BEGIN

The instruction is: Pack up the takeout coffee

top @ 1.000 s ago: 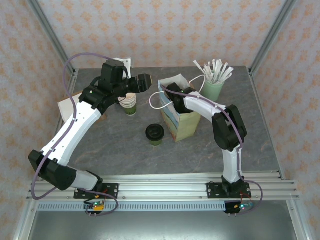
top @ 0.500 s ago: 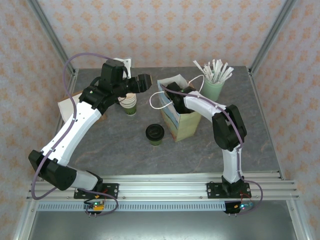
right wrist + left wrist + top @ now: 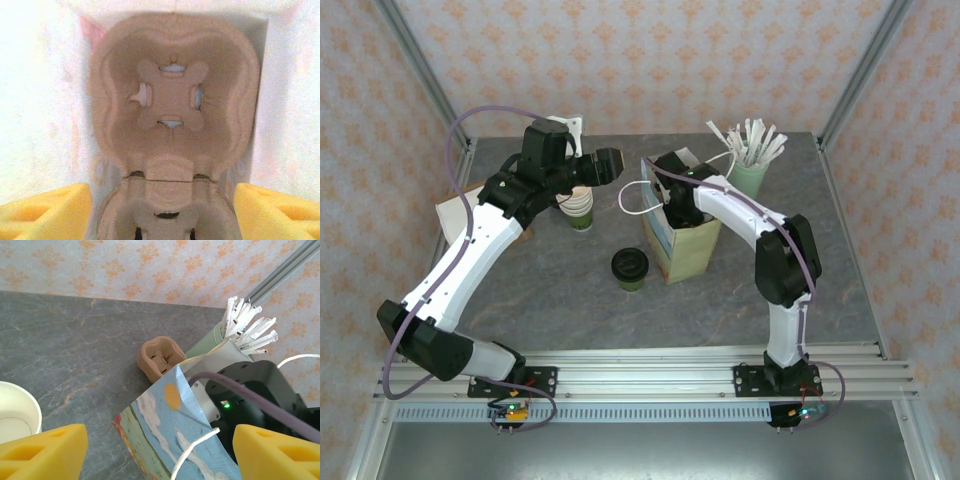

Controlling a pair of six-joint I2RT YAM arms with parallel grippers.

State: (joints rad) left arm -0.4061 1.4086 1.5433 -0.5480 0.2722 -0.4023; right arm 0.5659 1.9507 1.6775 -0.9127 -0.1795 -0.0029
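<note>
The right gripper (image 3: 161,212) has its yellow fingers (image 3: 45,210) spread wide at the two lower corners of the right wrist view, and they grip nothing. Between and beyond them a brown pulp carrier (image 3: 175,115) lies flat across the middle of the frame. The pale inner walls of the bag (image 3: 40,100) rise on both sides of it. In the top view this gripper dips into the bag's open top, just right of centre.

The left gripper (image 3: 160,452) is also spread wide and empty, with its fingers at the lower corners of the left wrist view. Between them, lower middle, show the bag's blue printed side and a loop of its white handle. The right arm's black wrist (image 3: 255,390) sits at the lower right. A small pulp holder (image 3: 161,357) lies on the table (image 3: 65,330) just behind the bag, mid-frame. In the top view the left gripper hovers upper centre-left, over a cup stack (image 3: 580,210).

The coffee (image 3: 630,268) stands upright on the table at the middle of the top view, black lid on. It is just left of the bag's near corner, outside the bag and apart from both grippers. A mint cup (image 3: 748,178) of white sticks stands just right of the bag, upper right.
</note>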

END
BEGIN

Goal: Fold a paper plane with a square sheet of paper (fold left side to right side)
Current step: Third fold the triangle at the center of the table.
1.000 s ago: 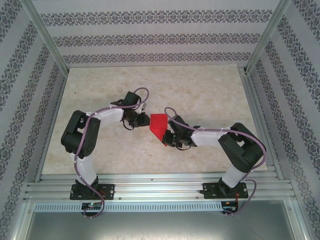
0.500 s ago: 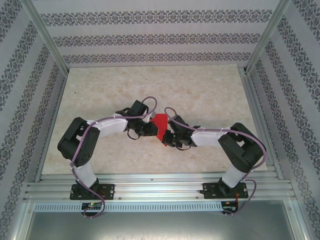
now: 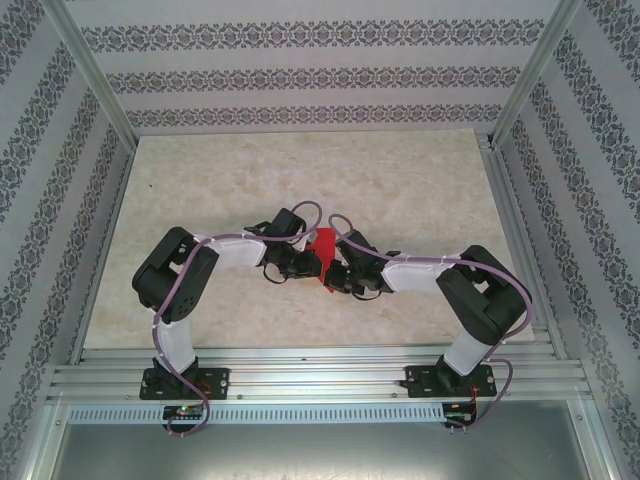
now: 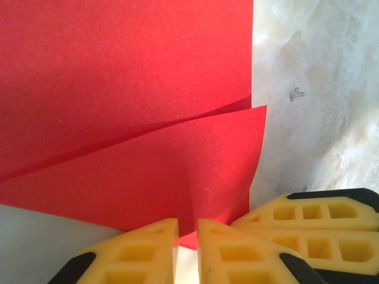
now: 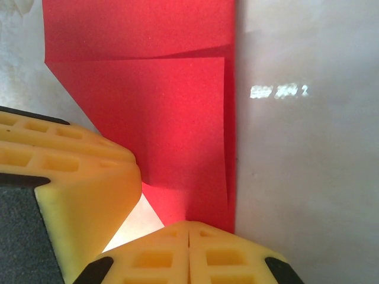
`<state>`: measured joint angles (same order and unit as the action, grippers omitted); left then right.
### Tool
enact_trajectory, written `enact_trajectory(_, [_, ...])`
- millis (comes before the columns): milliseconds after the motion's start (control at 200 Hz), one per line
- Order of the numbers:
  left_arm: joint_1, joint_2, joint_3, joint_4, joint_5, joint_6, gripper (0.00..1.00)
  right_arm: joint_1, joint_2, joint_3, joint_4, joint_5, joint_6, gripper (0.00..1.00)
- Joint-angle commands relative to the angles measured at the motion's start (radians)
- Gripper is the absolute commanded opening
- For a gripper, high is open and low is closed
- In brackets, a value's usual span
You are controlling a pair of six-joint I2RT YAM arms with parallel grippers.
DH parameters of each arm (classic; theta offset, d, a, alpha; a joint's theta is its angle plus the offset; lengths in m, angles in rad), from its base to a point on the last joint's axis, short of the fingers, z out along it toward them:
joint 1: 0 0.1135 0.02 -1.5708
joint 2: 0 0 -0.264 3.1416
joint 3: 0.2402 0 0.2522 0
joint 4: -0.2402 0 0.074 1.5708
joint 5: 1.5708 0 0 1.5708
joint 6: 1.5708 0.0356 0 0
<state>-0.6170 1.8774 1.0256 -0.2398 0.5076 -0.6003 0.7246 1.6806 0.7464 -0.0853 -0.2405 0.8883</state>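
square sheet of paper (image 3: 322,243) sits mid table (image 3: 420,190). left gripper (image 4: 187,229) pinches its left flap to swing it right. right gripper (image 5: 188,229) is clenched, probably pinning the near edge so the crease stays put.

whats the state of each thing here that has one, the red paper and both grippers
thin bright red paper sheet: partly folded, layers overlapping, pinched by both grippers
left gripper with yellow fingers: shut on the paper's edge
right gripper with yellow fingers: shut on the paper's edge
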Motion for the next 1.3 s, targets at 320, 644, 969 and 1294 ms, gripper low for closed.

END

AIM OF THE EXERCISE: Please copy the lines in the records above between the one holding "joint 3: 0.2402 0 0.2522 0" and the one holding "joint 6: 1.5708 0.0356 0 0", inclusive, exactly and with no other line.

RESPONSE BOX:
joint 3: 0.2402 0 0.2522 0
joint 4: -0.2402 0 0.074 1.5708
joint 5: 1.5708 0 0 1.5708
joint 6: 1.5708 0.0356 0 0

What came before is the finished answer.